En ce jour, nous commémorons comme chaque année la funeste rafle qui eut lieu le 25 novembre 1943 à l’Université de Strasbourg repliée à Clermont-Ferrand, après que l’Alsace fut redevenue allemande en 1939. 

Cette commémoration est un devoir de mémoire pour honorer notre université, qui fut la seule à être décorée de la médaille de la résistance, du fait des drames qu’elle subit durant la deuxième guerre mondiale ; une université résistante contre le mensonge, l’oppression et la négation des droits humains ; une université résistante qui refusa le retour dans l’Alsace annexée au sein de la ReichsUniversität créée en 1941 à Strasbourg. 
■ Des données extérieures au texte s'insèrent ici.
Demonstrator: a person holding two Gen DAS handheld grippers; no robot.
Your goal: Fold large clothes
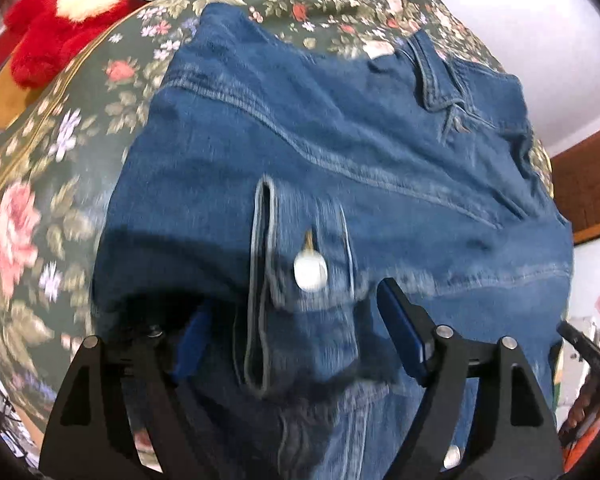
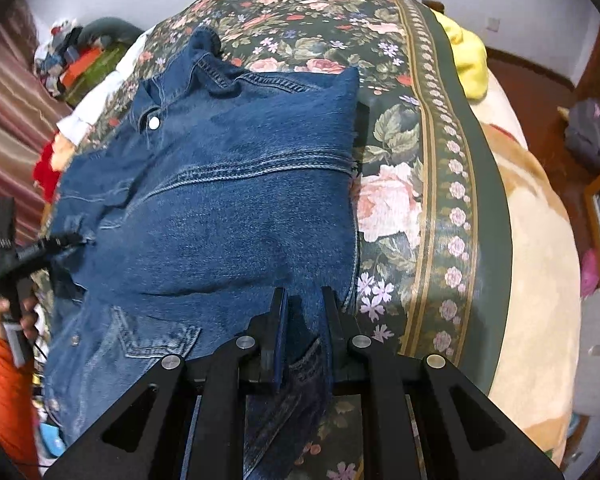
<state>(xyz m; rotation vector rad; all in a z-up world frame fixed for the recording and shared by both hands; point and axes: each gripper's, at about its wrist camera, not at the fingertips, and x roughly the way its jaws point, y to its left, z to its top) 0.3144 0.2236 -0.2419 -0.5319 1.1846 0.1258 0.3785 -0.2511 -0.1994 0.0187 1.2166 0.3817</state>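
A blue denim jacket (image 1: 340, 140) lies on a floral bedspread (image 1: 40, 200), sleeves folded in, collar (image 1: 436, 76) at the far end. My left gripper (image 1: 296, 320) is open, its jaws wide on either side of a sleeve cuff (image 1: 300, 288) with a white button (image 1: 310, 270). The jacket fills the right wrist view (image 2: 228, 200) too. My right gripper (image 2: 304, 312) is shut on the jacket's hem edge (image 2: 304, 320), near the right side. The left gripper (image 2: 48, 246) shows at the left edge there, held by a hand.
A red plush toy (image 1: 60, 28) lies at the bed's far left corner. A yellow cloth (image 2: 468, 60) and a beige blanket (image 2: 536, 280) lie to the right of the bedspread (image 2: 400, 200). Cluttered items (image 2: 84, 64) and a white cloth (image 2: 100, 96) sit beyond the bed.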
Les germes de cette résistance, on peut les trouver vingt-quatre ans plus tôt ; Du 21 au 23 novembre 1919, lors des fêtes d’inauguration de l’Université de Strasbourg redevenue française. Les mots du professeur Pfister, Doyen de la Faculté des Lettres de l’époque sont très clairs sur le projet politique de cette nouvelle université. Il disait : « Elle montera la garde du Rhin. Elle sera la semeuse des grandes idées de justice, des droits de l’homme et des droits des nations que la France a proclamés et que l’Entente a fait triompher. Par-dessus l’Allemagne elle s’unira à ces peuples généreux qui ont subi la plus dure des oppressions et qui, avec l’Alsace, renaissent à la vie ». Marc Bloch fut nommé chargé de cours d’histoire du Moyen Age dans cette nouvelle université de Strasbourg en 1919. Il deviendra professeur en en 1927 et y restera jusqu’en 1936.

Se tenait, chaque 22 novembre, au Palais universitaire, la séance solennelle de rentrée en présence du corps professoral et de toutes les autorités régionales et locales, ainsi que des plus hautes personnalités venues de Paris et de l’étranger. 
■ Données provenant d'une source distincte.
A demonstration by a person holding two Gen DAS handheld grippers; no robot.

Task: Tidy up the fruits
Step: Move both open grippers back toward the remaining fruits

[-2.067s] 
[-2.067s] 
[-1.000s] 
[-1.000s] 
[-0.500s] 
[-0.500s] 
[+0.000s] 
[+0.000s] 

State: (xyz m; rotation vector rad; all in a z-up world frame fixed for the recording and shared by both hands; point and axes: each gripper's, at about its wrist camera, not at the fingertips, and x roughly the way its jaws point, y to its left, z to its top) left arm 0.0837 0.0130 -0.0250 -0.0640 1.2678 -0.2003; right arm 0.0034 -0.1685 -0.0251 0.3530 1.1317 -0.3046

À partir de 1939, ce 22 novembre est toujours commémoré mais hors d’Alsace à Clermont-Ferrand. En effet, l’Université de Strasbourg est repliée en Auvergne, avec ses étudiantes et ses étudiants, une partie de ses services et de ses Professeurs, dans les locaux de l’Université de Clermont-Ferrand. Comme le disait l’introduction des rapports des sept doyens des Facultés qui composaient alors l’Université de Strasbourg en 1939 : « les dispositions nécessaires avaient été prises pour que la vie universitaire de l’Université et de ses sept Facultés n’eût pas à souffrir de leur transplantation : l’activité scientifique reprit donc normalement dès le début de l’année scolaire 1939 ». C’est donc au sein de notre université sœur de Clermont-Ferrand que s’est poursuivi l’enseignement et la recherche de l’Université de Strasbourg, au cœur de l’Auvergne, dans ce qui était la zone libre après la défaite de 1940. 

Cette défaite, Marc Bloch mobilisé à sa demande malgré son âge et ses charges de familles qui le dispensaient des obligations militaires, l’avait analysée dans son célèbre ouvrage « L’étrange défaite », écrit en 1940 juste après la débâcle. Lui qui disait de l’Alsace : « J’y suis né, j’ai bu aux sources de sa culture, j’ai fait mien son passé, je ne respire bien que sous son ciel, et je me suis efforcé, à mon tour, de la défendre de mon mieux » revint dans le sein de l’Université de Strasbourg repliée à Clermont-Ferrand en 1940. Il est d’abord exclu, parce que Juif, de la fonction publique, par le régime de Vichy. Il fut ensuite « relevé de déchéance » pour « services scientifiques exceptionnels rendus à l'État français ». Il reprit son enseignement en janvier 1941 dans le corps des enseignants de l’Université de Strasbourg repliée à Clermont-Ferrand. Il rejoindra la résistance, le Réseau Combat, puis le mouvement Franc-Tireur. Il sera en 1944 arrêté, enfermé dans la prison de Montluc, torturé et fusillé le 16 juin au nord de Lyon». 

L’Université repliée à Clermont-Ferrand fut, petit à petit, attaquée parce qu’elle se revendiquait l’Université de Strasbourg et s’y développait un esprit de résistance. A partir de 1943, les menaces de la part du régime de Vichy, puis de la Gestapo se concrétisent dans le but de contrer les activités de résistance et de fermer l’université.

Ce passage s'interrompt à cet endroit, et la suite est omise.